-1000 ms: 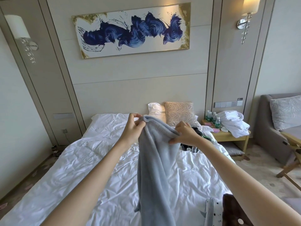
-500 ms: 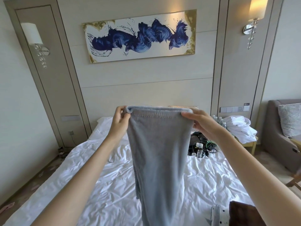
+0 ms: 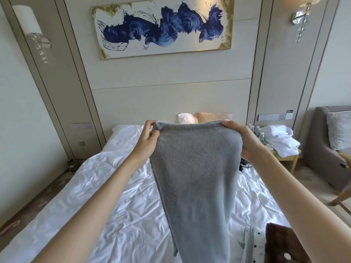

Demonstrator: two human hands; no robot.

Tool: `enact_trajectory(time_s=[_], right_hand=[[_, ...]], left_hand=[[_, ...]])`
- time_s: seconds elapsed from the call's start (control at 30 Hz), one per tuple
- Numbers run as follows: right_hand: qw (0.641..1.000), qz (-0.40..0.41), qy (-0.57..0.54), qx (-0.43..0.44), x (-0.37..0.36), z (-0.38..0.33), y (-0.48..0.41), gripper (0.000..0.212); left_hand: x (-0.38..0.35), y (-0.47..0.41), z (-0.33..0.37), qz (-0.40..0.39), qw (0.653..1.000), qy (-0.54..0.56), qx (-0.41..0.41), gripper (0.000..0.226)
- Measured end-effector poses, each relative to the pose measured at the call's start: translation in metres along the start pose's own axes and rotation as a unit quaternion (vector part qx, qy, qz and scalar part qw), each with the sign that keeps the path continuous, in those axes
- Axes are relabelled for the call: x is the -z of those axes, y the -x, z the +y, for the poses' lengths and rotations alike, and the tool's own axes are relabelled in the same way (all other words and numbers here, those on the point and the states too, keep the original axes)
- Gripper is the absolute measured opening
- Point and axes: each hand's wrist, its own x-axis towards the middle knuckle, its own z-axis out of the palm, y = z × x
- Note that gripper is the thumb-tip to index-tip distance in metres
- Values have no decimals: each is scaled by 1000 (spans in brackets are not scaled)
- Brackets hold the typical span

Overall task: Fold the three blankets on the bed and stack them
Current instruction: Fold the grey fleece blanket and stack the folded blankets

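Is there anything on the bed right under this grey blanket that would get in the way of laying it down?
Nothing visible: the grey blanket hangs over bare white duvet.

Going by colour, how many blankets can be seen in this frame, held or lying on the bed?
Grey fleece blanket, held up by the left hand and right hand: 1
White black-dotted blanket on the white bed: 1
Dark brown blanket beside it: 1
Total: 3
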Motion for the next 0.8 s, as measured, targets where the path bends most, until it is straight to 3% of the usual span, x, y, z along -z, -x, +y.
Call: enact_trajectory(time_s=[0.2, 0.4, 0.63, 0.8], right_hand=[[988, 146, 30, -44, 28, 52, -35, 12], [941, 269, 203, -8, 52, 65, -102, 25], [884, 306, 314, 163, 48, -35, -178, 35], [852, 283, 377, 228, 44, -54, -163, 33]], left_hand=[[-27, -24, -65, 4, 997, -28, 70, 21], [-45, -101, -87, 17, 992, -56, 108, 11], [-19, -211, -7, 49, 998, -26, 6, 4], [-3, -204, 7, 43, 998, -20, -47, 3]])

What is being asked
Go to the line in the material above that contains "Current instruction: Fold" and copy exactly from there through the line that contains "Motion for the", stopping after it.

Result of this task
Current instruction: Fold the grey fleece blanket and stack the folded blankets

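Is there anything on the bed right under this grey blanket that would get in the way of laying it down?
Nothing visible: the grey blanket hangs over bare white duvet.

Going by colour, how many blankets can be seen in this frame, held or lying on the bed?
Grey fleece blanket, held up by the left hand and right hand: 1
White black-dotted blanket on the white bed: 1
Dark brown blanket beside it: 1
Total: 3
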Motion for the next 0.8 s, as measured, targets where the path bends most, until it is straight to 3% of the usual span, x, y, z along -z, -x, +y.

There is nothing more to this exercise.